Mais Uma Estatística de Janela em Noite de Outono

Caro Júlio,

Há provavelmente 372 janelas acesas; é possível ver daqui cada uma delas. Se computarmos o número médio de habitantes por casa em Lisboa, que gira em torno de 2.7, isso há de perfazer um total de aproximadamente 1.004 almas. O que um número tão grande de pessoas pode estar a fazer numa noite de outono como agora é algo que não me interessa em absoluto. Os números nos tornam indiferentes.

Pela insistência da música que sai do telefone, não foi difícil supor que o Isidoro estava precisando falar. Os cobertores começam a ficar pesados de novo, com o frio por trás das janelas de vidro. Os meus gestos são, desse modo, mais lentos. «Miguel?» «Isidoro, quem podia ser?» Silêncio. Esfrego os olhos e sento-me encostado ao espelho da cama, esperando.

«Não quer ir ao Bairro Alto?» «Mas são quase cinco da manhã!» «Não quer ir?» «Isidoro, é assim...» «Está bem. Adeus.» Eu preciso ter mais paciência com toda essa gente de 1979. Agora resta-me fazer um café, porque sei que ele vai ligar dentro de poucos minutos. «Isidoro, qual é o problema?» É uma pergunta retórica. Hoje a Margarita olhou através de meus ombros com o mesmo olhar que o Isidoro teria lançado para mim naquele instante.

Contou-me tudo acerca da impopularidade que lhe é característica desde sempre. Se é um chato? Deve ser um chato. Isidoro tem esses ataques de autocomiseração desde que começou a visitar aquele amigo no hospital. Ninguém o convida para absolutamente nada, nada. O telefone nunca toca; a campainha. Não há mensagens eletrônicas, nada. É mais uma estatística de janela em noite de outono. «Percebe, Miguel? Eu sou sempre aquele que organiza tudo. Se espero, nada acontece. Ninguém blá-blá-blá.» O cheiro do café atravessa a porta do quarto. «Isidoro, não exagere.» Mas de fato jamais pensei em convidá-lo para uma imperial no Bairro Alto.
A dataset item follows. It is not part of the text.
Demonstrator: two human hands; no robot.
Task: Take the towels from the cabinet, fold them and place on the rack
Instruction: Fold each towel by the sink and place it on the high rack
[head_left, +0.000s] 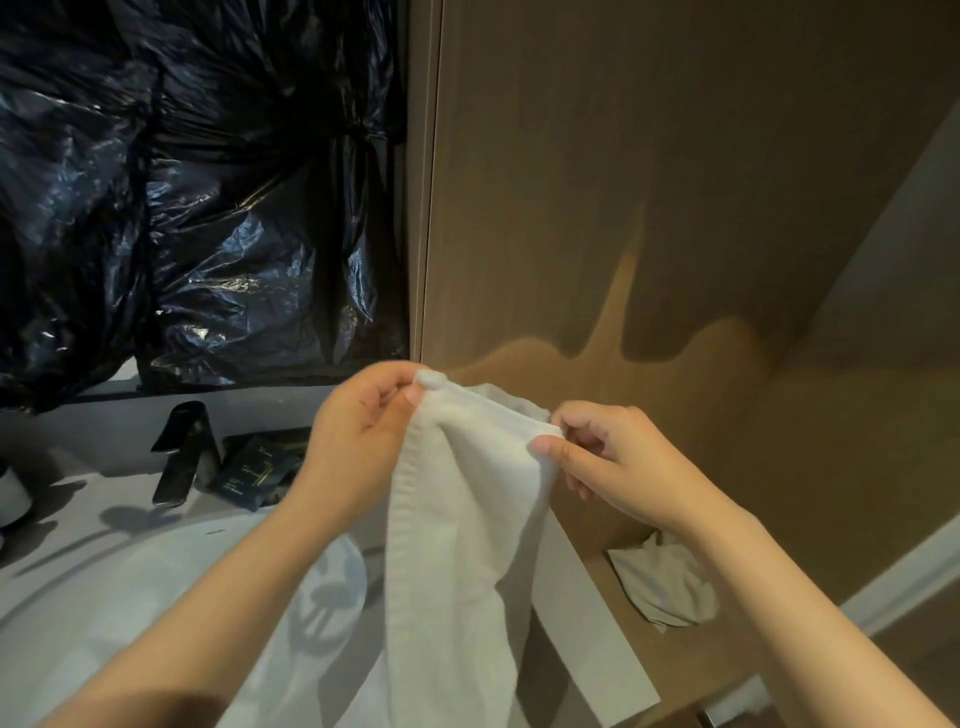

É que a conversa de Isidoro às vezes é demasiado fastidiosa. Não há trivialidades, não há graça. Ele é sempre muito sério e pesado. Acho que as pessoas têm medo do Isidoro. Eu não tenho, para ser franco. Entretanto, nunca me passou pela cabeça convidá-lo para uma cerveja na Trindade, eis o que é.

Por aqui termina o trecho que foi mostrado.